• **Records contained in a dataset**:

-- Opening Marker --

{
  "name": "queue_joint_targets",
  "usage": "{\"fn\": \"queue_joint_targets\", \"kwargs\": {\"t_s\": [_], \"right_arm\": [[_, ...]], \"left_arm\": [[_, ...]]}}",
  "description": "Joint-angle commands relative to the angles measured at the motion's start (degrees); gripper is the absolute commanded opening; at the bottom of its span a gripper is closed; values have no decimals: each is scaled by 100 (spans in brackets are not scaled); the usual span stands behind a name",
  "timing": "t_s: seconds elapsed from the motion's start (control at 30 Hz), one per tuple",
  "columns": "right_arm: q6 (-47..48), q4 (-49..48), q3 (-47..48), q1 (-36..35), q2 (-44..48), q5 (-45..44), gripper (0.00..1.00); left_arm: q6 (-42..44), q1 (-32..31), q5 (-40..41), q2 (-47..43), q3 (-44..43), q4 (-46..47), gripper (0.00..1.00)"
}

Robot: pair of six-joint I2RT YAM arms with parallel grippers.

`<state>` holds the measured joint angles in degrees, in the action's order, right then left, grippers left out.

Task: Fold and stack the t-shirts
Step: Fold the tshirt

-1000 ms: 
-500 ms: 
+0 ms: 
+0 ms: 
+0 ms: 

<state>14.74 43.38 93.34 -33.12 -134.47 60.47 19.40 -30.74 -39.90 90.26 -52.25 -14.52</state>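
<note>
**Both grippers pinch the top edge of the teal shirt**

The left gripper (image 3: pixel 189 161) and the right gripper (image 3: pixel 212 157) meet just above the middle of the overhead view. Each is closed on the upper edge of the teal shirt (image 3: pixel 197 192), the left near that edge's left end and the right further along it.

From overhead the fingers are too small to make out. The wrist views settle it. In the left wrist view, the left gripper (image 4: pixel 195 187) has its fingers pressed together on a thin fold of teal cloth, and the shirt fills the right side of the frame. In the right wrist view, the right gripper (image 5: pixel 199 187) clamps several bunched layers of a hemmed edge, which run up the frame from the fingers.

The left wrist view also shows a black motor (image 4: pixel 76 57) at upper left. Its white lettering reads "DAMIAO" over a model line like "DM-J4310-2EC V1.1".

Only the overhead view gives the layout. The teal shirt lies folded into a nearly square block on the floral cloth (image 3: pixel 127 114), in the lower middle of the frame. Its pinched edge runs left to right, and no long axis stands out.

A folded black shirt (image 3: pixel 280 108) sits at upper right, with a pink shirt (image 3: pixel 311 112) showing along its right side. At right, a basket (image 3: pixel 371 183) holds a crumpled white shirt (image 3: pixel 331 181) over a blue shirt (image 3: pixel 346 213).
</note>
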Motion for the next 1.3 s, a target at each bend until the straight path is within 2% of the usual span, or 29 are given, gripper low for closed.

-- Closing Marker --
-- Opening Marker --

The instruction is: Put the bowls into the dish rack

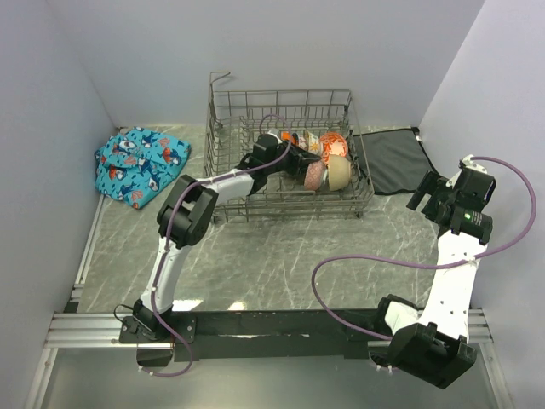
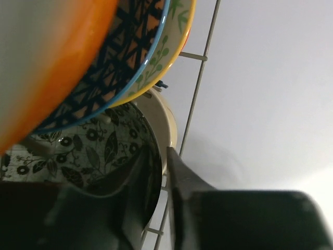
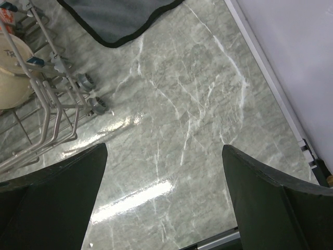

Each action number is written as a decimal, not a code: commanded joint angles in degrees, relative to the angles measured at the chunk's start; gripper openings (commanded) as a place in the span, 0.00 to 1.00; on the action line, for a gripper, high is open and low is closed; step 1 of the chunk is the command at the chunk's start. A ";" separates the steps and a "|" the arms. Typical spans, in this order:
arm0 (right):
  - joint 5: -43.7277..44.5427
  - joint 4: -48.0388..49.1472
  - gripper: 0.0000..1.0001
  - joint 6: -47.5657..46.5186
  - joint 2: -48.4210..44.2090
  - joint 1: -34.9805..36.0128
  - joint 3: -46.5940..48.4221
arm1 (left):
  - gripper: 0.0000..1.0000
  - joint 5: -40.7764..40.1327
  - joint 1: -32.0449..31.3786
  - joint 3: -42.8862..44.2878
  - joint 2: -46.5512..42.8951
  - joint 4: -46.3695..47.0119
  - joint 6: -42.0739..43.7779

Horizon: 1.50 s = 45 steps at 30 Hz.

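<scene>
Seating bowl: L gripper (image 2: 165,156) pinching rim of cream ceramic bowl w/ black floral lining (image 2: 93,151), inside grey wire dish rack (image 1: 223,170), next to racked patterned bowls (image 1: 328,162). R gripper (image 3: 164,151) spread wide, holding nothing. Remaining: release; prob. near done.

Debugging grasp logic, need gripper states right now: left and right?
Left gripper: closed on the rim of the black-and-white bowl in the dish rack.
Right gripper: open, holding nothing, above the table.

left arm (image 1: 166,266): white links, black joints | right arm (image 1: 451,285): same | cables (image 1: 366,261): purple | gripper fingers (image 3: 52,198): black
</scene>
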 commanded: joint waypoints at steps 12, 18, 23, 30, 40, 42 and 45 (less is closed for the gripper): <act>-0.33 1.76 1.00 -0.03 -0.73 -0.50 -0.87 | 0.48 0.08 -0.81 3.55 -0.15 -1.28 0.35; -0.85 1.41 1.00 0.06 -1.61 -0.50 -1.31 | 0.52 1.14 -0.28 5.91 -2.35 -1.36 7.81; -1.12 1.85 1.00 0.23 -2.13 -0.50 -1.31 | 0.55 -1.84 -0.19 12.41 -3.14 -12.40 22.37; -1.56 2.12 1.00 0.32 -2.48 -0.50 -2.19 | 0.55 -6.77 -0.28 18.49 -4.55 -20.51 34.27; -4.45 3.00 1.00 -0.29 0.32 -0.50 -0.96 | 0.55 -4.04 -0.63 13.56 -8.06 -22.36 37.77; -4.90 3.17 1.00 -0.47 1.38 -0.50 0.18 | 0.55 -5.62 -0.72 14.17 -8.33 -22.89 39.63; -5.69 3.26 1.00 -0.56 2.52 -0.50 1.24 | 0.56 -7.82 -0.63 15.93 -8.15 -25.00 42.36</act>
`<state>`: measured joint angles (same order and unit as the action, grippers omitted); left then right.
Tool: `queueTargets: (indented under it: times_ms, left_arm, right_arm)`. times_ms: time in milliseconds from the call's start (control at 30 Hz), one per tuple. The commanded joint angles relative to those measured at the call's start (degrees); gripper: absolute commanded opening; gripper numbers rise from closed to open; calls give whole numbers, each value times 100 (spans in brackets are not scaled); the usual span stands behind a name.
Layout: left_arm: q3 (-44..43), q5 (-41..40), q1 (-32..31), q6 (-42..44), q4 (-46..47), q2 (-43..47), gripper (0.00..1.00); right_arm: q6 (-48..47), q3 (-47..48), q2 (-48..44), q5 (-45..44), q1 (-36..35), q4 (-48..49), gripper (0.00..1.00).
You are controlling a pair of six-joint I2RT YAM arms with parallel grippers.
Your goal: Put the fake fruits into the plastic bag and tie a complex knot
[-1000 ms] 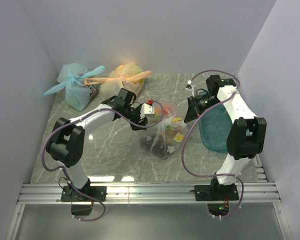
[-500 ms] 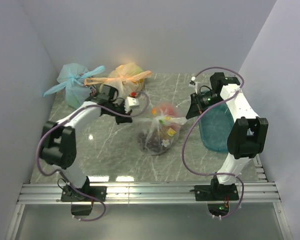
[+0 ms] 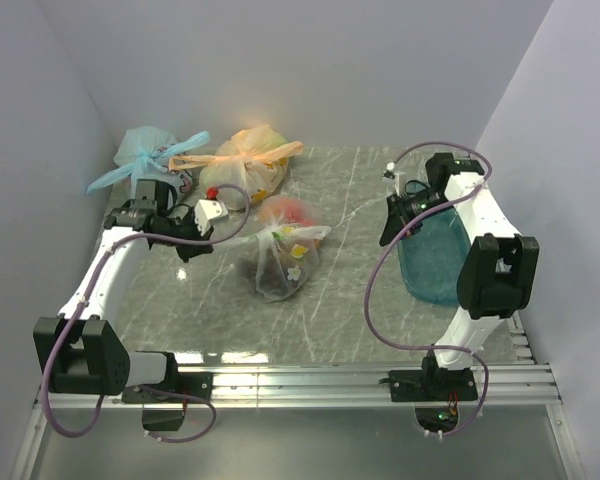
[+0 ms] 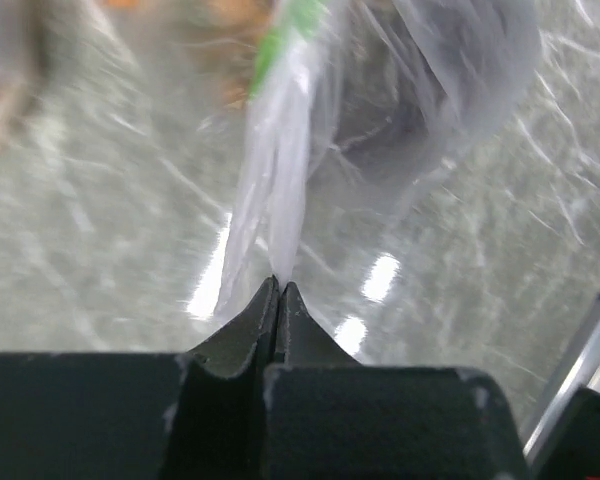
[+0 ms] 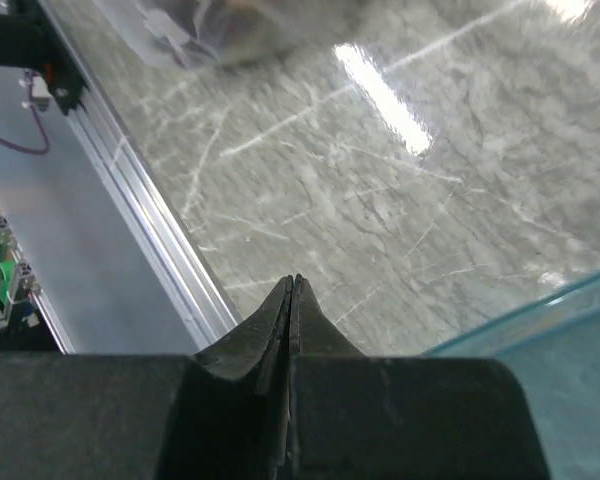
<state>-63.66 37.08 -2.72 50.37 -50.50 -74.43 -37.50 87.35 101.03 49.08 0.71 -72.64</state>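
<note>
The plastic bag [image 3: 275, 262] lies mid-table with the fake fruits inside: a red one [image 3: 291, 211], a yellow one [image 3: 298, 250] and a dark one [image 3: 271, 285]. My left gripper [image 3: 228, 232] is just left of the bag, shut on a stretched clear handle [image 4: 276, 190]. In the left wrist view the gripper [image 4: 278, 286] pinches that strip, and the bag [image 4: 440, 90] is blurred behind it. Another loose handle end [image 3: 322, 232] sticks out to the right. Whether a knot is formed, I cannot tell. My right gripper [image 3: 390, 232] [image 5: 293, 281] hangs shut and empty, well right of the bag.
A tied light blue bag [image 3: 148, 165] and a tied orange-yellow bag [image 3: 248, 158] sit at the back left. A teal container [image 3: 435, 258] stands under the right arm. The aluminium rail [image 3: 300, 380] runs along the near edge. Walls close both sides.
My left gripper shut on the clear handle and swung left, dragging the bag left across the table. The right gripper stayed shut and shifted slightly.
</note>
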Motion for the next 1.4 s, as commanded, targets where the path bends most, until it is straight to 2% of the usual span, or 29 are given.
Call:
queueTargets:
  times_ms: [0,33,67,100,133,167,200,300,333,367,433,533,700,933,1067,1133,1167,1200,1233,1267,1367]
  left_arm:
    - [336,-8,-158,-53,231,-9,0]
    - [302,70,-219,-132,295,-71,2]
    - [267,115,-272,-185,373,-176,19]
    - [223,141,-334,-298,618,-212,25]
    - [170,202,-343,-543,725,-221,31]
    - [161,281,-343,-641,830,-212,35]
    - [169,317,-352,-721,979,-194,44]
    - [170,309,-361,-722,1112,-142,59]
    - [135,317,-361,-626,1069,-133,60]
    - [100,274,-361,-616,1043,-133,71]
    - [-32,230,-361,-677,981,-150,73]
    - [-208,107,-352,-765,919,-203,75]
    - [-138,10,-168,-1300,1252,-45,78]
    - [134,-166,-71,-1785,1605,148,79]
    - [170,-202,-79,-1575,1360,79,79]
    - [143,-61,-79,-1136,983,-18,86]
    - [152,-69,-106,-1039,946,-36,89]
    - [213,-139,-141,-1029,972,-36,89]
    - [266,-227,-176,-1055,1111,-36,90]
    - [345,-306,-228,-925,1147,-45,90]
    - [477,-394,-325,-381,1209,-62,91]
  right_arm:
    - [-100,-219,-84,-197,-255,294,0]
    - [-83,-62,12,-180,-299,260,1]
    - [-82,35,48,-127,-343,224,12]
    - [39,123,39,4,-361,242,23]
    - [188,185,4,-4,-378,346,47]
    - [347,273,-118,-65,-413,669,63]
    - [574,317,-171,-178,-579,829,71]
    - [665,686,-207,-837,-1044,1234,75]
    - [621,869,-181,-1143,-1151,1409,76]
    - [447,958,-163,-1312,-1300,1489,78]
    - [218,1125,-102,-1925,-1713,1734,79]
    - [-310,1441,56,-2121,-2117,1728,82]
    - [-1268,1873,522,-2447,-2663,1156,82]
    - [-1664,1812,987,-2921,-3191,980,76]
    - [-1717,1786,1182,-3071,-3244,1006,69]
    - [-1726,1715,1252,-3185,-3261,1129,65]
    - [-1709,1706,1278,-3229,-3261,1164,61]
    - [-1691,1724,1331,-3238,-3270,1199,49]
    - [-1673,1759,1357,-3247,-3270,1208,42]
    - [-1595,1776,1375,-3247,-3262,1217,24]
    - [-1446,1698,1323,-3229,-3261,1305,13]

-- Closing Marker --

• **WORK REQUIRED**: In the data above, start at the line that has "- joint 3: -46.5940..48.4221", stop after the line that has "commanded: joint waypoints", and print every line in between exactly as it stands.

• **RESULT BELOW**:
  - joint 3: -46.5940..48.4221
arm1 (left):
  - gripper: 0.0000..1.0000
  - joint 5: -40.7764..40.1327
  - joint 1: -32.0449..31.3786
  - joint 3: -42.8862..44.2878
  - joint 2: -46.5512..42.8951
  - joint 4: -46.3695..47.0119
  - joint 6: -42.0739..43.7779

Horizon: 1.50 s = 45 steps at 30 Hz.

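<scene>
Seating bowl: L gripper (image 2: 165,156) pinching rim of cream ceramic bowl w/ black floral lining (image 2: 93,151), inside grey wire dish rack (image 1: 223,170), next to racked patterned bowls (image 1: 328,162). R gripper (image 3: 164,151) spread wide, holding nothing. Remaining: release; prob. near done.

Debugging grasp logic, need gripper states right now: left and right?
Left gripper: closed on the rim of the black-and-white bowl in the dish rack.
Right gripper: open, holding nothing, above the table.

left arm (image 1: 166,266): white links, black joints | right arm (image 1: 451,285): same | cables (image 1: 366,261): purple | gripper fingers (image 3: 52,198): black
</scene>
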 commanded: joint waypoints at steps 12, 18, 23, 30, 40, 42 and 45 (less is closed for the gripper): <act>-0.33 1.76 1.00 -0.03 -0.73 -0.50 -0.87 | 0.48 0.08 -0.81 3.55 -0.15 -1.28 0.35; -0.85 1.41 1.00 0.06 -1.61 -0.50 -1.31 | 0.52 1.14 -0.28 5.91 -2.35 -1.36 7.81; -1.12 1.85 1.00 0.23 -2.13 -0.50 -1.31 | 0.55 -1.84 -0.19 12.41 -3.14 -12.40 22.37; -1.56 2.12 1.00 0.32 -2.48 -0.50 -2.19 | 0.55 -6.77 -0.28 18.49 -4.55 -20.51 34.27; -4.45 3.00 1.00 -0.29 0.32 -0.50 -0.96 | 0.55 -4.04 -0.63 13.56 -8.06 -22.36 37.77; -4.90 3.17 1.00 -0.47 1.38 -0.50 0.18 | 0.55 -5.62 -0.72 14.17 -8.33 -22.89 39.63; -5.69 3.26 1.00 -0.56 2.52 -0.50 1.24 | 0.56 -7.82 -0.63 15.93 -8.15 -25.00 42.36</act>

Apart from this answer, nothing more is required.